*Problem requirements*.
Please filter the listing below and copy out the lines that hold "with".

*Exercise data*.
····················

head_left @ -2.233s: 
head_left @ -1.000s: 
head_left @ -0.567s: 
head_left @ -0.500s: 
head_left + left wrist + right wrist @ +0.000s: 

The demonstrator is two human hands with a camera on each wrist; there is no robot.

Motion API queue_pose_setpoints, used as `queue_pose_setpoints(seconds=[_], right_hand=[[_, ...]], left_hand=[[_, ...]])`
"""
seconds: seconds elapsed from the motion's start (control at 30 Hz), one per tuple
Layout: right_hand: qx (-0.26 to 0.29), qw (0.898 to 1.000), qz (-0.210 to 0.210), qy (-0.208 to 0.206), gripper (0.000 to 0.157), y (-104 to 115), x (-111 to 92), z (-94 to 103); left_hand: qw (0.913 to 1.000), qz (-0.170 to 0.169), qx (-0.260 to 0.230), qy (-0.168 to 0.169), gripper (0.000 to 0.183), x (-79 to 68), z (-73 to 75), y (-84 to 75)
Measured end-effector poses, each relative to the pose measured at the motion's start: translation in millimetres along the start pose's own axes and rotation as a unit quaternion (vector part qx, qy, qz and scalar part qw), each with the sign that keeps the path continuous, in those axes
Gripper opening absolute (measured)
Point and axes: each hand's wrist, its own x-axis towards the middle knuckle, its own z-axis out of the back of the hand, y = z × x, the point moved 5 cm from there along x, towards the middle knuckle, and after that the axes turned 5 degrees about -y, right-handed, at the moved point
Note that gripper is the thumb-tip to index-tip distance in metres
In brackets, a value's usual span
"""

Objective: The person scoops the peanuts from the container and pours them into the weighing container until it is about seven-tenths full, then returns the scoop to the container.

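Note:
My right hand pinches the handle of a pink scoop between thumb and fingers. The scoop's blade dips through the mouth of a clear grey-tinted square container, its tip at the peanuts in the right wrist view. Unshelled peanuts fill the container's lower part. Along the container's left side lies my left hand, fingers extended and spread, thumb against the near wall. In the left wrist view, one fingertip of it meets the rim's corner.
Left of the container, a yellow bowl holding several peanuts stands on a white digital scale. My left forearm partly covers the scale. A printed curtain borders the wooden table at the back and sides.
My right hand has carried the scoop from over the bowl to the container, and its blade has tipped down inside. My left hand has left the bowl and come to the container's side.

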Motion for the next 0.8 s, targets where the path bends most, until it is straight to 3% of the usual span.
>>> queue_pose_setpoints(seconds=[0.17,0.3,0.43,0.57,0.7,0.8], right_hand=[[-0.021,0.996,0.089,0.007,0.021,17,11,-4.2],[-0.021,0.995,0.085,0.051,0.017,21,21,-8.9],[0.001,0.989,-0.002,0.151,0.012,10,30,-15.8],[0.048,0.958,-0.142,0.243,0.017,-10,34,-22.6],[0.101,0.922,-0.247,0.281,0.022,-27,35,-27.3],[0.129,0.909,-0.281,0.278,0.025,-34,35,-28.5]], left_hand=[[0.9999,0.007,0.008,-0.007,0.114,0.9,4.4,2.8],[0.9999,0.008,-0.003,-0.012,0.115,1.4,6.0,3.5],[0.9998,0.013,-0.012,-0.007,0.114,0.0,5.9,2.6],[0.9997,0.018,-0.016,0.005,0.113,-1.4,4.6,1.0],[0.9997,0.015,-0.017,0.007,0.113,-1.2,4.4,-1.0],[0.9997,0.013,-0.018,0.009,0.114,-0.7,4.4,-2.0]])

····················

*Expected answer*.
The demonstrator is two human hands with a camera on each wrist; there is no robot.
Measured end-effector poses, each relative to the pose measured at the motion's start: translation in millimetres along the start pose's own axes and rotation as a unit quaternion (vector part qx, qy, qz and scalar part qw), each with the sign that keeps the path continuous, in those axes

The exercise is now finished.